Prompt = Keeping every character as it is, transcribe the entries below.
↓
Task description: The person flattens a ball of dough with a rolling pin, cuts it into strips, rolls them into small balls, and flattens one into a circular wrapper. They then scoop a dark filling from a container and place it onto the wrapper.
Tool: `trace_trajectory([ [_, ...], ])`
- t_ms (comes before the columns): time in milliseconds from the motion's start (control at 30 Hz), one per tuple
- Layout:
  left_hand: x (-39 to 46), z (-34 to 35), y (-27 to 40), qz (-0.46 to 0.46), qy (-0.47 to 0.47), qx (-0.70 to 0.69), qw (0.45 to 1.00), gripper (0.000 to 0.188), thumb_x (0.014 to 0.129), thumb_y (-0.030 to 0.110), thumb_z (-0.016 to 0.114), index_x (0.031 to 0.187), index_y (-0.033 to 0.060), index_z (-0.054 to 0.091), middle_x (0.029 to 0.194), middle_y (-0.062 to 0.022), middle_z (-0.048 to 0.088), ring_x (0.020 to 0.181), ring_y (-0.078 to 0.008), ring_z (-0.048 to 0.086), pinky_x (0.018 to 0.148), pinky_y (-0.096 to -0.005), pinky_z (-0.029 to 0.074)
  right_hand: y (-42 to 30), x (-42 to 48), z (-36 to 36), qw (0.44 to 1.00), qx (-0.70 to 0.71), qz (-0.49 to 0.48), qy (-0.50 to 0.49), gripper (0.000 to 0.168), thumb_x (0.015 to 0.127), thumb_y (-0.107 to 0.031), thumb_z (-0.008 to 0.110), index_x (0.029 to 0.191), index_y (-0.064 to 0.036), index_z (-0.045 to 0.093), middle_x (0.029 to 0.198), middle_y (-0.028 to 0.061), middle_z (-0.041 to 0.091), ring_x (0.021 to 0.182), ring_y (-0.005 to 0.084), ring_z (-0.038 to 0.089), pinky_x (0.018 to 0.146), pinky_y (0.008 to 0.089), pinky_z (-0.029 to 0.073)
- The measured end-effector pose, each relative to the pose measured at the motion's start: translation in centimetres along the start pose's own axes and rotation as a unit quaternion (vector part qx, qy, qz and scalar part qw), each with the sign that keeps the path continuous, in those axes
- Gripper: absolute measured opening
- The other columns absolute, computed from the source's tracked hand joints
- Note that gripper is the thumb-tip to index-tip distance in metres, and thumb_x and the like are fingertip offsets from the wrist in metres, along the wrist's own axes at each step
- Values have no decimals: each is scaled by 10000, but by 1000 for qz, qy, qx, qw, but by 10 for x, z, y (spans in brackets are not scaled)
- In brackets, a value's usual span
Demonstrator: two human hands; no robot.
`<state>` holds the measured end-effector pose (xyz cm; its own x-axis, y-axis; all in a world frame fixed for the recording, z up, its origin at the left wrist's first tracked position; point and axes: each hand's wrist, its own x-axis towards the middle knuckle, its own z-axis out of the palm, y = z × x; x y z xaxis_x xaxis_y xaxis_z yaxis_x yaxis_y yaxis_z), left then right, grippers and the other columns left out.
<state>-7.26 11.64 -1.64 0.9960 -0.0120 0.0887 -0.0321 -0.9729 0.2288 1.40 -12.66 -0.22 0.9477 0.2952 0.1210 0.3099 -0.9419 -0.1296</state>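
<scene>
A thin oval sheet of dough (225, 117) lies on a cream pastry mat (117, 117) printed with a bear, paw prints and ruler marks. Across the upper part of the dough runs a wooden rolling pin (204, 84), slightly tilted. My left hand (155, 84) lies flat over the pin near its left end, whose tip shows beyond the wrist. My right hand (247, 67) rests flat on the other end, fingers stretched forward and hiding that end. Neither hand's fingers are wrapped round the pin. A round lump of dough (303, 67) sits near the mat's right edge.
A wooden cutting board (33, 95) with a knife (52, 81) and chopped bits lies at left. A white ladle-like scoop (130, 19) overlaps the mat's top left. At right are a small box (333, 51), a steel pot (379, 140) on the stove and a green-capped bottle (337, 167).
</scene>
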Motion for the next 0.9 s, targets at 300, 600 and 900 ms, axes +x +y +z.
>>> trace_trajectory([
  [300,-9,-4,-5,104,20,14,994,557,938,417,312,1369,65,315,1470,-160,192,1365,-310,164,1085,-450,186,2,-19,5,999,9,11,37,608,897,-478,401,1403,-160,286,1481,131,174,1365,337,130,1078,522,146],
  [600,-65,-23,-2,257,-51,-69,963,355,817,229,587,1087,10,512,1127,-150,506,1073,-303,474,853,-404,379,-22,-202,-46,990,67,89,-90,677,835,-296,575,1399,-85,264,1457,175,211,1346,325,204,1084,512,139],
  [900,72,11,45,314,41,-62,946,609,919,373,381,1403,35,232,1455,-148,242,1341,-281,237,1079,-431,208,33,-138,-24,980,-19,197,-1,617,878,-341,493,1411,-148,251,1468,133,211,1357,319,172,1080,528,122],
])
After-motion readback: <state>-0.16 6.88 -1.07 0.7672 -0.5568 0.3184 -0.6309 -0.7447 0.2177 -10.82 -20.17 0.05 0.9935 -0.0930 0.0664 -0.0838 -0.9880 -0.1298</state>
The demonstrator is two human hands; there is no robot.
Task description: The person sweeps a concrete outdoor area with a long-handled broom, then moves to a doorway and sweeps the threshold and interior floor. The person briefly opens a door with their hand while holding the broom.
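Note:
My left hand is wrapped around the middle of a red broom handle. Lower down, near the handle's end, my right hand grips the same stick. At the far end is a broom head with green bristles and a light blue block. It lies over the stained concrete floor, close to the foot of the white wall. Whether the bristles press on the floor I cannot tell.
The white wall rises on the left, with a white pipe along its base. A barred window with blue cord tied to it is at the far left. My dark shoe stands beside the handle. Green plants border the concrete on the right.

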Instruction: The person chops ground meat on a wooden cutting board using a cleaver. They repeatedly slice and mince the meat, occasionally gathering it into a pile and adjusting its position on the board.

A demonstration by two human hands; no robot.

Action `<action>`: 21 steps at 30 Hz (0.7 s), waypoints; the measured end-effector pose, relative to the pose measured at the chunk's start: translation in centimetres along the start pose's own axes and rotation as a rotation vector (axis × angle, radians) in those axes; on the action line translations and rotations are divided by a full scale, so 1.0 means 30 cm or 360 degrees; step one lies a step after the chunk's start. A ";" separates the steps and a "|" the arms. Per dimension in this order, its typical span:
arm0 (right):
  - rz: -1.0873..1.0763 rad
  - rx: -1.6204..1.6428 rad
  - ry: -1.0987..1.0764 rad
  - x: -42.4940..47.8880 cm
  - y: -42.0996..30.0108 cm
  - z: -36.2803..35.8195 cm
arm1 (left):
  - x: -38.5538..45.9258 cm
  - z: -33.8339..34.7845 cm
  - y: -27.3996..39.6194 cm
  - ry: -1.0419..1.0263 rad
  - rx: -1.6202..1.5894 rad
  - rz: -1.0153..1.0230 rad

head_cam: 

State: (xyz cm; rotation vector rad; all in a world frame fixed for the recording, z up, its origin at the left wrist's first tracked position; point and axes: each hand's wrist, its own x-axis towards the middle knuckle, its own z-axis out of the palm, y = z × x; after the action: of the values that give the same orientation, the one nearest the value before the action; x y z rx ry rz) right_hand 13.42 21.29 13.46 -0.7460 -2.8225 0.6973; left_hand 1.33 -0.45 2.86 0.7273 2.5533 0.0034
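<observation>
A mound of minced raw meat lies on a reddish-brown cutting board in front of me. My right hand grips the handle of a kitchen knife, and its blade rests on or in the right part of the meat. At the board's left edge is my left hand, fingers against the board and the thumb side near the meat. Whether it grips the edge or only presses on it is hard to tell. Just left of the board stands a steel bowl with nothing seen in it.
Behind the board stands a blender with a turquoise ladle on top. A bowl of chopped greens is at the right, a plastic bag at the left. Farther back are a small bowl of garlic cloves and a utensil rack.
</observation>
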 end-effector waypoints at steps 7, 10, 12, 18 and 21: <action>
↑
Response box =
Task description: The person flattens a ball of dough with a rolling pin, cuts it into strips, rolls them into small balls, and flattens one into a circular wrapper. They then scoop a dark filling from a container and place it onto the wrapper.
Tool: `trace_trajectory([ [_, ...], ])`
- t_ms (comes before the columns): time in milliseconds from the motion's start (control at 30 Hz), one per tuple
- Layout:
  left_hand: x (-39 to 46), z (-34 to 35), y (-27 to 40), qz (-0.46 to 0.46), qy (-0.47 to 0.47), qx (-0.70 to 0.69), qw (0.45 to 1.00), gripper (0.000 to 0.188), thumb_x (0.014 to 0.129), thumb_y (-0.030 to 0.110), thumb_z (-0.016 to 0.114), index_x (0.031 to 0.187), index_y (-0.033 to 0.060), index_z (-0.054 to 0.091), middle_x (0.029 to 0.194), middle_y (-0.062 to 0.022), middle_z (-0.048 to 0.088), ring_x (0.020 to 0.181), ring_y (-0.078 to 0.008), ring_z (-0.048 to 0.086), pinky_x (0.018 to 0.148), pinky_y (-0.096 to -0.005), pinky_z (-0.029 to 0.074)
  right_hand: y (-42 to 30), x (-42 to 48), z (-36 to 36), qw (0.44 to 1.00), qx (-0.70 to 0.71), qz (-0.49 to 0.48), qy (-0.50 to 0.49), gripper (0.000 to 0.168), thumb_x (0.015 to 0.127), thumb_y (-0.107 to 0.031), thumb_z (-0.008 to 0.110), index_x (0.029 to 0.191), index_y (-0.064 to 0.036), index_z (-0.045 to 0.093), middle_x (0.029 to 0.198), middle_y (-0.028 to 0.061), middle_z (-0.041 to 0.091), ring_x (0.021 to 0.182), ring_y (-0.005 to 0.084), ring_z (-0.038 to 0.089), pinky_x (0.018 to 0.146), pinky_y (0.008 to 0.089), pinky_z (-0.029 to 0.073)
- The measured end-effector pose, each relative to the pose measured at the motion's start: translation in centimetres along the start pose's own axes and rotation as a unit quaternion (vector part qx, qy, qz and scalar part qw), each with the sign that keeps the path continuous, in those axes
- Gripper: absolute measured opening
- The other columns absolute, computed from the source's tracked hand joints
- Note that gripper is the thumb-tip to index-tip distance in metres, and thumb_x and the like are fingertip offsets from the wrist in metres, along the wrist's own axes at each step
- Values have no decimals: each is scaled by 10000, but by 1000 for qz, qy, qx, qw, but by 10 for x, z, y (spans in brackets are not scaled)
- In brackets, a value's usual span
Demonstrator: two human hands; no robot.
`<state>` holds the measured end-effector pose (xyz cm; its own x-axis, y-axis; all in a world frame fixed for the recording, z up, its origin at the left wrist's first tracked position; point and axes: each hand's wrist, its own x-axis towards the middle knuckle, its own z-axis out of the palm, y = z × x; x y z xaxis_x xaxis_y xaxis_z yaxis_x yaxis_y yaxis_z), left then right, grippers and the other columns left out.
<state>-7.26 11.64 -1.64 0.9960 -0.0120 0.0887 -0.0321 -0.9729 0.2288 1.40 -12.66 -0.22 0.9477 0.2952 0.1210 0.3099 -0.9419 -0.1296</state>
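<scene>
A thin oval sheet of dough (225, 117) lies on a cream pastry mat (117, 117) printed with a bear, paw prints and ruler marks. Across the upper part of the dough runs a wooden rolling pin (204, 84), slightly tilted. My left hand (155, 84) lies flat over the pin near its left end, whose tip shows beyond the wrist. My right hand (247, 67) rests flat on the other end, fingers stretched forward and hiding that end. Neither hand's fingers are wrapped round the pin. A round lump of dough (303, 67) sits near the mat's right edge.
A wooden cutting board (33, 95) with a knife (52, 81) and chopped bits lies at left. A white ladle-like scoop (130, 19) overlaps the mat's top left. At right are a small box (333, 51), a steel pot (379, 140) on the stove and a green-capped bottle (337, 167).
</scene>
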Motion for the next 0.9 s, targets at 300, 600 and 900 ms, axes +x +y +z.
>>> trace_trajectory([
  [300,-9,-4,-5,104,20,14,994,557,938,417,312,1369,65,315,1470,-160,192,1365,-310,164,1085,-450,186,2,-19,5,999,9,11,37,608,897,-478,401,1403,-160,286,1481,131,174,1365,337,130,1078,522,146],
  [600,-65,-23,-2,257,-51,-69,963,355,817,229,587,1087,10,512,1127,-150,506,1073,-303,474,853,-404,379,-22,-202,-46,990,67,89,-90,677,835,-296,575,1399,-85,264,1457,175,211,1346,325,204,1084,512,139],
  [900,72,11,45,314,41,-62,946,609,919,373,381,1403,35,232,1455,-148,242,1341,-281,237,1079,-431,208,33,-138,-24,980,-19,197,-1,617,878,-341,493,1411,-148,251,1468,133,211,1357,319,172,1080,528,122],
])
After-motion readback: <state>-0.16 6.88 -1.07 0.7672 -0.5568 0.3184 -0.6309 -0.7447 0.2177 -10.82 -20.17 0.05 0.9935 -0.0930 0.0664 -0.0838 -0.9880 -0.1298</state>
The demonstrator is two human hands; there is no robot.
Task description: The person sweeps a concrete outdoor area with a long-handled broom, then moves to a doorway and sweeps the threshold and interior floor. The person briefly opens a door with their hand while holding the broom.
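Note:
My left hand is wrapped around the middle of a red broom handle. Lower down, near the handle's end, my right hand grips the same stick. At the far end is a broom head with green bristles and a light blue block. It lies over the stained concrete floor, close to the foot of the white wall. Whether the bristles press on the floor I cannot tell.
The white wall rises on the left, with a white pipe along its base. A barred window with blue cord tied to it is at the far left. My dark shoe stands beside the handle. Green plants border the concrete on the right.
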
Instruction: The person chops ground meat on a wooden cutting board using a cleaver. They repeatedly slice and mince the meat, occasionally gathering it into a pile and adjusting its position on the board.

A demonstration by two human hands; no robot.

Action `<action>`: 21 steps at 30 Hz (0.7 s), waypoints; the measured end-effector pose, relative to the pose measured at the chunk's start: translation in centimetres along the start pose's own axes and rotation as a rotation vector (axis × angle, radians) in those axes; on the action line translations and rotations are divided by a full scale, so 1.0 means 30 cm or 360 degrees; step one lies a step after the chunk's start. A ";" separates the steps and a "|" the arms. Per dimension in this order, its typical span:
arm0 (right):
  - rz: -1.0873..1.0763 rad
  - rx: -1.6204..1.6428 rad
  - ry: -1.0987..1.0764 rad
  - x: -42.4940..47.8880 cm
  - y: -42.0996..30.0108 cm
  - z: -36.2803..35.8195 cm
arm1 (left):
  - x: -38.5538..45.9258 cm
  - z: -33.8339..34.7845 cm
  - y: -27.3996..39.6194 cm
  - ry: -1.0419..1.0263 rad
  - rx: -1.6202..1.5894 rad
  - rz: -1.0153..1.0230 rad

head_cam: 

State: (xyz cm; rotation vector rad; all in a world frame fixed for the recording, z up, its origin at the left wrist's first tracked position; point and axes: each hand's wrist, its own x-axis towards the middle knuckle, its own z-axis out of the palm, y = z × x; after the action: of the values that give the same orientation, the one nearest the value before the action; x y z rx ry rz) right_hand 13.42 21.29 13.46 -0.7460 -2.8225 0.6973; left_hand 1.33 -0.45 2.86 0.7273 2.5533 0.0034
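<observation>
A mound of minced raw meat lies on a reddish-brown cutting board in front of me. My right hand grips the handle of a kitchen knife, and its blade rests on or in the right part of the meat. At the board's left edge is my left hand, fingers against the board and the thumb side near the meat. Whether it grips the edge or only presses on it is hard to tell. Just left of the board stands a steel bowl with nothing seen in it.
Behind the board stands a blender with a turquoise ladle on top. A bowl of chopped greens is at the right, a plastic bag at the left. Farther back are a small bowl of garlic cloves and a utensil rack.
</observation>
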 end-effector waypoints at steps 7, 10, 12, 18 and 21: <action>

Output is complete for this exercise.